Recorded data:
▬▬▬▬▬▬

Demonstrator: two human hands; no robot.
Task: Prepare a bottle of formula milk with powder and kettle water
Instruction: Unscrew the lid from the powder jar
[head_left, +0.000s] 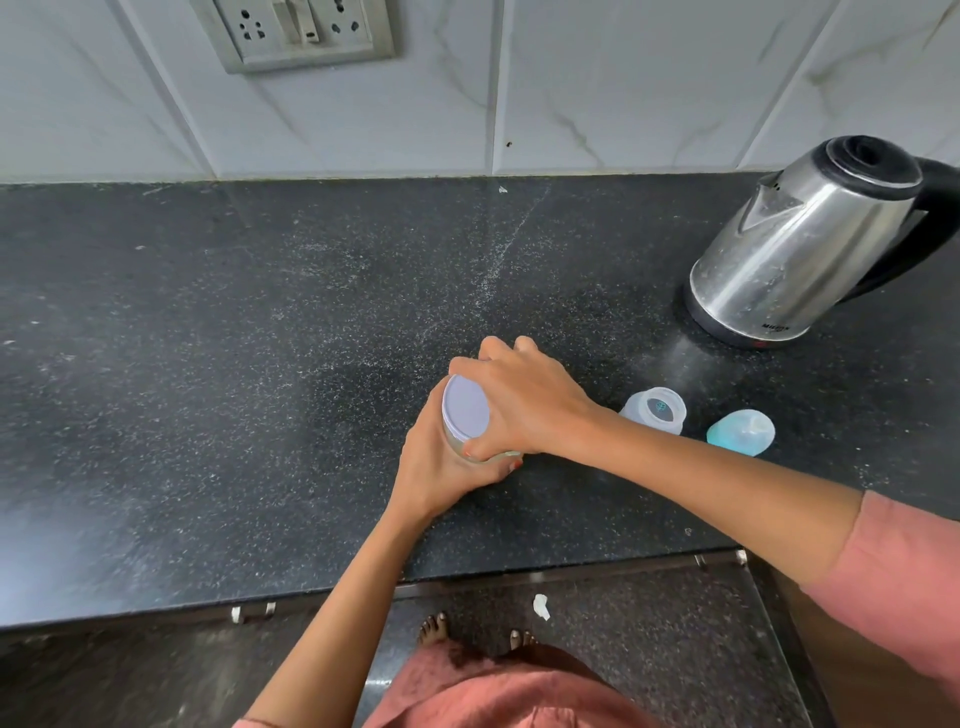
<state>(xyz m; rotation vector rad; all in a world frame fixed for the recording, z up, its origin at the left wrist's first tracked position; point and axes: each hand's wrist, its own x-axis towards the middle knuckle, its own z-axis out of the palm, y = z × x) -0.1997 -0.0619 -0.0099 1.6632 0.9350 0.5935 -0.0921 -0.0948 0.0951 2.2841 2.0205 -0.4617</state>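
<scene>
A switch plate sits on the tiled wall at the upper left of the frame. At the centre, above the dark worktop, my left grip wraps round the body of the powder jar, which leans left. My right grip curls over the rim of its pale lid from above. Just right of my wrist is the clear bottle, with the teal cap beside it. The steel kettle stands at the upper right.
</scene>
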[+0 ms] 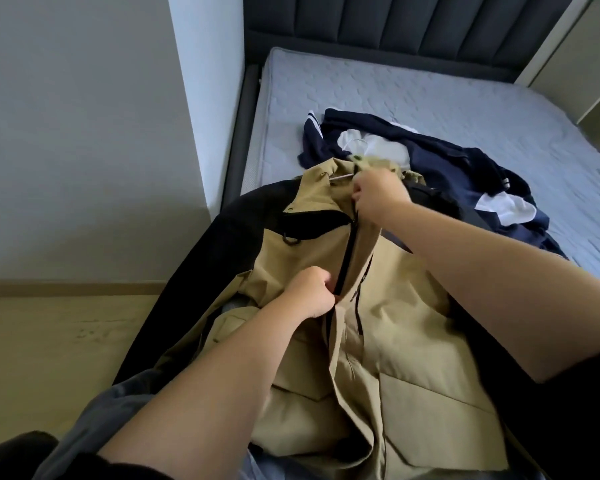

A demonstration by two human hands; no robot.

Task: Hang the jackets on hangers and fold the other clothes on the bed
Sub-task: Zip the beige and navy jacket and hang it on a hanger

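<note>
A tan jacket [406, 327] with black sleeves lies front up across the near end of the bed [378, 95]. A thin hanger [342, 177] shows at its collar, partly hidden inside. My left hand [310, 294] pinches the jacket's front edge beside the black zipper, halfway down the chest. My right hand [378, 197] grips the top of the zipper at the collar. Behind the jacket lies a navy and white jacket [447, 168], crumpled on the mattress.
A dark padded headboard [413, 22] stands at the far end. A white wall corner [201, 98] runs along the bed's left side, with wooden floor [49, 341] below it. A pale cabinet [589, 57] is at the right. Grey cloth [94, 420] hangs off the bed's near left.
</note>
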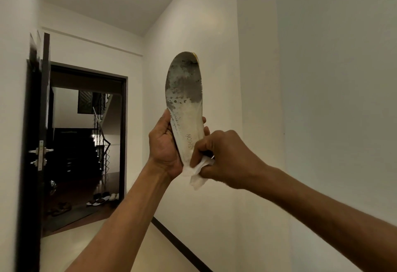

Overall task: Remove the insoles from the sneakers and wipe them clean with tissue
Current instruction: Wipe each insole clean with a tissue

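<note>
One insole (184,91) is held upright in mid-air, heel end down, forefoot dark with grime. The left hand (164,145) grips the heel end, fingers (204,119) curled round its edges. The right hand (223,155) pinches one tissue (197,173) against the lower face. Risks: the thin tissue may shred on the gritty forefoot; held only low, the insole may bend away or slip under pressure. Count: one insole, one tissue, two hands; no sneakers in view

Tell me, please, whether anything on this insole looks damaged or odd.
The insole is blotchy dark grey over its toe half, as if worn or soiled, and its tip curls, showing yellow. The left hand grips the heel end; the right hand pinches a tissue against it.
</note>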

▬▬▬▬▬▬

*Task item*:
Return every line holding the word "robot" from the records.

*Output for this task*:
Demonstrator: two human hands; no robot.
A demonstration by two human hands; no robot.

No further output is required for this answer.